Here’s the part where I’m speculating [but for what it’s worth, I happen to believe this speculation]. In the course of too many training programs and too many fellowships, I’ve worked in or been affiliated with a number of clinical research units and their staff. They have been the most cracker-jack support staff I’ve ever had the pleasure to work with – the crème de la crème, inspired by the possibility of advancing medical science and care – loyal to the researchers as part of the team. But in an Academic·Industrial·Complex, they’re grinding out Clinical Trials that don’t have such lofty goals – "just making a buck." The researchers are less available.
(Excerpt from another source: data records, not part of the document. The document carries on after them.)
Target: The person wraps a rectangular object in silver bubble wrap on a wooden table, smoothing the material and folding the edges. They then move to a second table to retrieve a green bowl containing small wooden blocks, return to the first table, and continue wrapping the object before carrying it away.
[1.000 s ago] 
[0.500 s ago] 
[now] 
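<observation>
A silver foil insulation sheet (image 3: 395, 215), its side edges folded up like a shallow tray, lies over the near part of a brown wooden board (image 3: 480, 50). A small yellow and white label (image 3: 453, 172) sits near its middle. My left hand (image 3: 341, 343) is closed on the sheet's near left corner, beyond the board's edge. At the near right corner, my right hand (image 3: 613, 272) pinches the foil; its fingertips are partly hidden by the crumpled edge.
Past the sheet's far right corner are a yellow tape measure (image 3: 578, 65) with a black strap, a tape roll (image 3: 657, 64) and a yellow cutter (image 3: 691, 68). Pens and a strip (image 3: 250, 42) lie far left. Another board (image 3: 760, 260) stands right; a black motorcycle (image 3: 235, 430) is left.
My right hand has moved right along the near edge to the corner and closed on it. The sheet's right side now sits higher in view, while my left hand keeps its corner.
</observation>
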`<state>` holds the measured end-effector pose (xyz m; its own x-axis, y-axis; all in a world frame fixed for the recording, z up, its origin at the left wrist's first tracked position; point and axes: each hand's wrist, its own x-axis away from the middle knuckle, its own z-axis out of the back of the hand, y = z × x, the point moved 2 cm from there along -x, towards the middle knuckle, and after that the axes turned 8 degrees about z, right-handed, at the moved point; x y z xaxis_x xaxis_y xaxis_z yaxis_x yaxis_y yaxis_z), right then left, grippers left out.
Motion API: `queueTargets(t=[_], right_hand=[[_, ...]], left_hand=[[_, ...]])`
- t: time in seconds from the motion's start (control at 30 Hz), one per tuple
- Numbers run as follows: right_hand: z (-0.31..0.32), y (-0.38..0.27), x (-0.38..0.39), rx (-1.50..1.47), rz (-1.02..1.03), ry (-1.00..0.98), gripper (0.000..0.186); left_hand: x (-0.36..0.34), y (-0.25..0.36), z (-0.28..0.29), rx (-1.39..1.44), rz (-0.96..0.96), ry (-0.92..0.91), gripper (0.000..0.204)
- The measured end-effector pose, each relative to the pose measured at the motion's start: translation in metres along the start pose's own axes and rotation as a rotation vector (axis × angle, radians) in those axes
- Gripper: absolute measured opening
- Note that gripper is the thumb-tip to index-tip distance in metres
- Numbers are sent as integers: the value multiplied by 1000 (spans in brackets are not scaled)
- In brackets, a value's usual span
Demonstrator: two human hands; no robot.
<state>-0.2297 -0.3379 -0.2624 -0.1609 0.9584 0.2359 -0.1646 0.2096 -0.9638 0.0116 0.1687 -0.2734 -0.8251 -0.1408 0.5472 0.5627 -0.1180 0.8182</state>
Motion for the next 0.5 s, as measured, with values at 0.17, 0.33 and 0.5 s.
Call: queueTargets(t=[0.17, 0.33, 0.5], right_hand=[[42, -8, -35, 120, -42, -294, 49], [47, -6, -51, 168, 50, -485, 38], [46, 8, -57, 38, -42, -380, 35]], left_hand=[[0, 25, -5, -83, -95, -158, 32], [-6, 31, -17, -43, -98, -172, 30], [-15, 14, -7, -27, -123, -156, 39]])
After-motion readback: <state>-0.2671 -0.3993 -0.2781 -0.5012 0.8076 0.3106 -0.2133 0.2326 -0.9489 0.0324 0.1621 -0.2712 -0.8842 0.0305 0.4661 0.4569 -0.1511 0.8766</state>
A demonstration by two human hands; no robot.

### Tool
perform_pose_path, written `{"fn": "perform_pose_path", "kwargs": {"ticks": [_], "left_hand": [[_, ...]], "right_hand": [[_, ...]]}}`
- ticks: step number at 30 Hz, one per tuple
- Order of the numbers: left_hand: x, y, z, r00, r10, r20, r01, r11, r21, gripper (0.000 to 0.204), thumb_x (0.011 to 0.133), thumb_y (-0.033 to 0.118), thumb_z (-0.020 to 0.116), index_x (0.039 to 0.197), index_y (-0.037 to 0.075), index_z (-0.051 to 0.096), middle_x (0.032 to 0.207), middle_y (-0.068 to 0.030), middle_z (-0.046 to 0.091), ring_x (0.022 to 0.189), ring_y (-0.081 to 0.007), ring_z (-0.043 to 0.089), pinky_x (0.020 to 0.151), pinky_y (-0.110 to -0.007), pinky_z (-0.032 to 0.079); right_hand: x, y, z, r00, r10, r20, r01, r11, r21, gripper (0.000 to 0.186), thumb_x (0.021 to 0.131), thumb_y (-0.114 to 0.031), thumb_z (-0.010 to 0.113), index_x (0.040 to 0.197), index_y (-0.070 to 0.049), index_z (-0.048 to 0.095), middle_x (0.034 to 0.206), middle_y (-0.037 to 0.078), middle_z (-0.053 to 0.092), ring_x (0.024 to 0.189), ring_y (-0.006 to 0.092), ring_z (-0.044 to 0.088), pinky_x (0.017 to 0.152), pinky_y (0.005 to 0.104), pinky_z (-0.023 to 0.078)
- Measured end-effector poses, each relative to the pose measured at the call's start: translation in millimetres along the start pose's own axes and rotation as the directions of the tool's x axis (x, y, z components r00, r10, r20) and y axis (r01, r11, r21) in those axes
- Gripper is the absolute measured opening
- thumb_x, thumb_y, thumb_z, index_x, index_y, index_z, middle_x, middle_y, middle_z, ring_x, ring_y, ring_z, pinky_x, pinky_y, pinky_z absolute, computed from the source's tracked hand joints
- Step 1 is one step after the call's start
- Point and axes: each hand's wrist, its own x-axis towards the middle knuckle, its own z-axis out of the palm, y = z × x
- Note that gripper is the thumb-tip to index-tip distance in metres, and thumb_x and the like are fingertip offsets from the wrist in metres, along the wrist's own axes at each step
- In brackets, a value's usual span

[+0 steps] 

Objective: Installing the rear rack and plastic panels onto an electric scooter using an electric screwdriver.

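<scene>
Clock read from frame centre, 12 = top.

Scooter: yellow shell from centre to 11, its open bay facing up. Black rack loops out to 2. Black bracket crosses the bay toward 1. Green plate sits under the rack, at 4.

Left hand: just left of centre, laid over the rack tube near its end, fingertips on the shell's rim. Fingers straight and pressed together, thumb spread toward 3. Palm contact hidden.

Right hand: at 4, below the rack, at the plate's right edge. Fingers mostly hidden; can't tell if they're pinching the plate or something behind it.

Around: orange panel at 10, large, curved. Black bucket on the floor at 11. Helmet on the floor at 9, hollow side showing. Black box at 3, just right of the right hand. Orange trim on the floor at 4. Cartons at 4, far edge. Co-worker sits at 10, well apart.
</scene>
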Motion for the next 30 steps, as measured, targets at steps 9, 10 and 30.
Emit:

For example, Dr. Olson saw Dan Markingson just "four or five times" during his six month’s stint in the CAFE trial, and I don’t know that Dr. Schulz ever met him. My speculation is that the "just making a buck" attitude filters down the ranks – manifesting as a disillusioned "just going through the motions" mentality.

Dr. Faustus' pact with the Devil...But whether my speculations are true or not, Drs. Elliot and Turner have opened a window into the world of psychiatry’s Clinical Trials and the whole Academic·Industrial·Complex that goes much further than the tragic case of Dan Markingson, than the Department of Psychiatry, than the State of Minnesota. We need even more than just the Data Transparency we’re seeking. We need Transparency for the whole Clinical Trial process. While I’m personally sensitive to the problem of financing psychiatric education, an area I left reluctantly – no matter what problems the Academic·Industrial·Complex tried to fix, it didn’t justify the obvious lapses in medical ethics that arose out of the solution. Faustian contracts with the Devil rarely do…
  1.  
    Steve Lucas
    April 21, 2015 | 1:12 PM
     
  2.  
    April 21, 2015 | 2:02 PM
     

    Steve,

    Thanks for sending that along. To be honest, I don’t see Dr. Schulz as any less culpable than these docs in going along with the notion that Seroquel XR® has any advantage – not that Seroquel® is any great shakes. I hope those two doctors will be held accountable.

  3.  
    James O'Brien, M.D.
    April 21, 2015 | 8:21 PM
     

    They really need to look at the Seroquel issue in the armed services and the VA where it is horribly overprescribed for everything.

    http://www.theamericanconservative.com/articles/the-militarys-prescription-drug-addiction/

    Quote:

    “Meanwhile, the drug Seroquel has been implicated in the deaths of several veterans whose families say were using the drug when they died in their sleep. Seroquel is the brand name for Quetiapine, and although it is supposed to be prescribed for schizophrenia and bi-polar disorder, military and VA doctors have used it for years to treat stress-induced insomnia.

    According to at 2010 report by the Military Times, orders for antipsychotic medications like Seroquel and Risperdal (another anti-psychotic) jumped 200 percent between 2001 and 2009, the war’s peak. In fact, before the company was successfully sued (for paying kickbacks to doctors in a scheme to promote Seroquel for uses not approved by the FDA, otherwise known as “off label”), drug-maker AstraZeneca sold $340 million worth of it to the Armed Forces. Some 54,581 prescriptions for Seroquel were written for active duty servicemembers in 2011 alone—the vast majority as a sleep aid.”